Although such is his artistry that he employs levels of deception I can only guess at.
Taleah @TaleahPrince
while a gang of Islamic terrorists were killing in the name of Allah in Nairobi, another Islamic gang was bombing 75 Christians in Pakistan
On YouGov, its odd to see people getting excited by today's poll. It may signify something, or it may not, and we won't know for some time, but the idea that YouGov introduced a different (and erroneous) weighting policy last week, corrected it this week and today's figure is therefore somehow more valid is nonsense. The trend is worth noting: this is the first 8pt lead for Labour in 16 polls, and the first in September.There were three 8pt+ leads in August (top: 10), six in July (top: 11), twelve in June (top: 11), eighteen in May (top: 13), seventeen in April (top: 14), nineteen in March (top: 14), twenty in February (top: 15) and twenty in January (top: 13). YouGov occasionally kicks out outliers at the top and bottom of the range but the current trend is a lead of about 4pts, enough, on ther face of it, to see Labour comfortably into power.
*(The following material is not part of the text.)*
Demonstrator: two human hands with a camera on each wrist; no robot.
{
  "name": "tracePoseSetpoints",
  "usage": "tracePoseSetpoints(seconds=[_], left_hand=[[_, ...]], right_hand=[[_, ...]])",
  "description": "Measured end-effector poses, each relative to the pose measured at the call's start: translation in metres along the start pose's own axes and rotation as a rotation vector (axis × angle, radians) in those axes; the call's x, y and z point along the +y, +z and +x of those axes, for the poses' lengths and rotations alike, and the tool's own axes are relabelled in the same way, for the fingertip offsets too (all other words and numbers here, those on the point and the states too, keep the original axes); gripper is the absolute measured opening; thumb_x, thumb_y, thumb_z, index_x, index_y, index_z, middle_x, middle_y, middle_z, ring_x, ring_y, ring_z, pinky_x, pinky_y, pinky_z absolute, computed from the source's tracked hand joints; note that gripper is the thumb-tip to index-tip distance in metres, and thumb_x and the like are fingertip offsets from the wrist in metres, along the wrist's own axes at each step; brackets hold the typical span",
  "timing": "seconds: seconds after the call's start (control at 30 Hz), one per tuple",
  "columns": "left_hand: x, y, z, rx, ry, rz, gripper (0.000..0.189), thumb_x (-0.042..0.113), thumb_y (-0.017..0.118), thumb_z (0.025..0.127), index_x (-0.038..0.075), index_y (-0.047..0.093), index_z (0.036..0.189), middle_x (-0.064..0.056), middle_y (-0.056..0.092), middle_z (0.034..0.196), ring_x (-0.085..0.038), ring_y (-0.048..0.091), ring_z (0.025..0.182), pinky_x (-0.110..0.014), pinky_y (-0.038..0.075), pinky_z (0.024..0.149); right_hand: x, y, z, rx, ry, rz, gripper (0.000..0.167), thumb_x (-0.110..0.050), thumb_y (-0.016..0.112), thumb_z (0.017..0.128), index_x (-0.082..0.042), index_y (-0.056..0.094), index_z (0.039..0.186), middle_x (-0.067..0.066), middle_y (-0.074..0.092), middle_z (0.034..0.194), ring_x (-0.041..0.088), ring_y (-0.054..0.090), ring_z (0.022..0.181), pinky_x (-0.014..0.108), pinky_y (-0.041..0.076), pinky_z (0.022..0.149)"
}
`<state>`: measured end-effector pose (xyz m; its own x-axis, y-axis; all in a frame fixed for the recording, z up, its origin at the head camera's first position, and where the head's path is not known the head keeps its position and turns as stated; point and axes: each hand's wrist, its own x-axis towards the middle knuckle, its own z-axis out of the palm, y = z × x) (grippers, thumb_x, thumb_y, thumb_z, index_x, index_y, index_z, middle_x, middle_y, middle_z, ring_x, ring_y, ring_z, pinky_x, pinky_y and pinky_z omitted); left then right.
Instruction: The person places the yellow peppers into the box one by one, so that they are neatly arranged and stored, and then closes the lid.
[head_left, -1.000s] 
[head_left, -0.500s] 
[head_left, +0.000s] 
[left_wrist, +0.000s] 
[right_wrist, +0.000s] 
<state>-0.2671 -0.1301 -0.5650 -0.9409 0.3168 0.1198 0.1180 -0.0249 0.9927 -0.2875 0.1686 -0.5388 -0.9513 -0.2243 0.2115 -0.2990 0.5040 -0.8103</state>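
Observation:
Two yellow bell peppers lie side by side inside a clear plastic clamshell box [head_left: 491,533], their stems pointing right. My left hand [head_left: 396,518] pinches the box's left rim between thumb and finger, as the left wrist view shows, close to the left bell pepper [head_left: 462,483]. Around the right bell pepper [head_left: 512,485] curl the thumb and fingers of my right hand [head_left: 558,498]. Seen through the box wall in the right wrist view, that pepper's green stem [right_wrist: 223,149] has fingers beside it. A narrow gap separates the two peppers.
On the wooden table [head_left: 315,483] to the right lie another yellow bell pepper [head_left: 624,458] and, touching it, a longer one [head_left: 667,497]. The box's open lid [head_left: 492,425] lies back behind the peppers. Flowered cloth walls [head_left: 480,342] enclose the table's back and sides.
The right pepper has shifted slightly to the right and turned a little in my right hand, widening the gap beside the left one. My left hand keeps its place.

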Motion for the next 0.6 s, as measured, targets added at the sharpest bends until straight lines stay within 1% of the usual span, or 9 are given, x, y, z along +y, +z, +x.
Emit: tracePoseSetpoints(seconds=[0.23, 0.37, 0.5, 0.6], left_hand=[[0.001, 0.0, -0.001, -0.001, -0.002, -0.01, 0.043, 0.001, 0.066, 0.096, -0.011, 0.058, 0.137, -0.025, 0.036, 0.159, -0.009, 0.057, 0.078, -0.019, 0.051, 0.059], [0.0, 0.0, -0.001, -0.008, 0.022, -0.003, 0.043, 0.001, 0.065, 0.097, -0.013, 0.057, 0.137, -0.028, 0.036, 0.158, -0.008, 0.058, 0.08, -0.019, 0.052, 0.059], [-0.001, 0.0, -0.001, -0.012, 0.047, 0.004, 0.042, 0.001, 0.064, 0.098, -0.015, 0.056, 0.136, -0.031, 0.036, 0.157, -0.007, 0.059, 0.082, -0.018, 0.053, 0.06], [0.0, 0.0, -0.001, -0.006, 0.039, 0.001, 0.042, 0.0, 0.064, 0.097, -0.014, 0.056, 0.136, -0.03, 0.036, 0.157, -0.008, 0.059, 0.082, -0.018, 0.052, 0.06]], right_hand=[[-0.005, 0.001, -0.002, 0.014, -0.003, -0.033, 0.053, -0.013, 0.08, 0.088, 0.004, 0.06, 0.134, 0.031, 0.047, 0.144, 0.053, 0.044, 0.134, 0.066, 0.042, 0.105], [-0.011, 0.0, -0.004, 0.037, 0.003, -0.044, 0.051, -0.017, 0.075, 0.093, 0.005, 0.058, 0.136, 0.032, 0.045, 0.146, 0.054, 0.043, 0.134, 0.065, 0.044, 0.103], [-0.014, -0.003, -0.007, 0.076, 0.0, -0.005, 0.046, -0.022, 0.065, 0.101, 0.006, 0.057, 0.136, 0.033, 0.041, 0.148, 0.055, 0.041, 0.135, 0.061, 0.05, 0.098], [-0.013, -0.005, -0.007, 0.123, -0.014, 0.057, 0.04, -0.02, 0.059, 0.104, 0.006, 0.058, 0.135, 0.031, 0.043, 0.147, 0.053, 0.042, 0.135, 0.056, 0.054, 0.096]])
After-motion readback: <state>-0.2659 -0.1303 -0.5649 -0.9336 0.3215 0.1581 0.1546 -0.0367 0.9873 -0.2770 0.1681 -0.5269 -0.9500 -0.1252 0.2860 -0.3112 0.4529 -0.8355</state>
I am expecting Labour to get a boost from their conference which may persist for a while unless the Tories can find an effective response to the Labour strategy of trying to force them to side with the few against the many on issues such as taxing very high earners, corporation tax/business rates etc
http://www.dailymail.co.uk/news/article-2428513/Gordon-Brown-unstable-ill-suited-PM-Robert-Walpole-1735-says-Anthony-Seldon.html
I didn't see it on the news last night.
Then there are other figures, such as Ed Miliband and Douglas Alexander, who boast of having privately called for McBride's dismissal.
Sadly Gordon Brown, the man who employed McBride, has yet to comment. It would be interesting to hear his excuse. ("I urged myself to sack Damian. But I just wouldn't listen. No matter how many times I pleaded with myself to take action, I ignored myself. It put my relationship with myself under tremendous strain. I've hardly spoken to myself since.")
Yesterday, as the Labour conference continued in Brighton, McBride was interviewed by Jeremy Paxman on Newsnight. In the afternoon, the programme's producers released a teaser clip. "I hope my book hasn't caused a distraction from the important discussions that are going on inside the conference hall," said McBride, heroically maintaining a straight face. I'd hate to play him at poker. > http://www.telegraph.co.uk/journalists/michael-deacon/10329776/Sketch-Damian-McBride-says-sorry-for-the-spin...sort-of.html
Business rates are the responsibility of local authorities (this is a real issue, for instance in RBKC, where it is making retail a very challenging operation). Corporation tax is collected centrally...
Presumably mainly because Brown is no longer PM.
Not that the Brown Blair split has healed by any means but these revelations are about what McBride did while in the employ of a PM. You can be 100% certain if someone like McBride was employed by little Ed right now and all this was revealed the impact would not be merely of historical interest. Even though very, very few scandals directly bring down governments that certainly doesn't mean they are all harmless.
New Labour was, thank goodness, a unique aberration in the modern history of the UK. At least, I hope it was, but many of the figures still hold senior positions in Labour so we will have to see whether they really have reformed. Given that their entire political position appears to comprise personal attacks on the Prime Minister, the reform doesn't exactly look complete.